Roth explained that the for-profit venue takes up opportunities in a middle zone between public institutions and commercial galleries. No art is being sold here, like a museum, but, more like a gallery, revenue and bottom lines matter. “The primary ways we have seen [cultural institutions run] over the last decades has been either a reliance on government funding and grants or on charitable contributions from large corporations or wealthy individuals,” he said.

Visitors walk down a stairwell decorated with graffiti during a press preview at the Fotografiska photography museum, housed in the former art squat “Kunsthaus Tacheles” in Berlin on September 7, 2023. The Fotografiska museum will open its doors to the public on September 14, 2023. (Photo by John MacDougall/ AFP via Getty Images)

Roth is passionate about what he calls “a third way,” that requires neither a reliance on government funding nor on a constant inflow of individual donations. “We need to take a look towards covering our costs at the end of each year.” In making the project profitable, Roth said working to create something with a broader appeal is key.
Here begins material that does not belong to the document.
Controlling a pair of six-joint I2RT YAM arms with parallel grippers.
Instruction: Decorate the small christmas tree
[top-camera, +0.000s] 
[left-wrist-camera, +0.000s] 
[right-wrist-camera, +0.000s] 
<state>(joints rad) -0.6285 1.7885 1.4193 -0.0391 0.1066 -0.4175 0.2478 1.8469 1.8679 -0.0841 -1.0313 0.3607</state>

They’re hoping to welcome around 300,000 people per year to the venue in 2024.

“There is also a third place that we need to think about,” said Roth. “There is home, there is your place of work. And there used to be church or some kind of community [center]. I think people are really seeking that third place. More and more we are seeing the rise of membership communities.”

There is no mention of the New York style multi-level membership program quite yet for the Berlin space as it eases into a city that struggles with a rapidly rising cost of living. For now, during the weekdays visitors pay 14 euros per visit, a competitive price that matches the costs to enter Berlin’s Neue Nationalgalerie’s permanent exhibitions. On the weekends, the price goes up to 16 euros.

Roth describes the ideal demographic as anyone who is “culturally curious,” adding that photography helps to that end as it is “not as exclusive as contemporary art, which can feel purposefully opaque and intimidating. Photography is the first medium where people feel they can have an opinion.”

Fotografiska opens in Berlin on Thursday, September 14.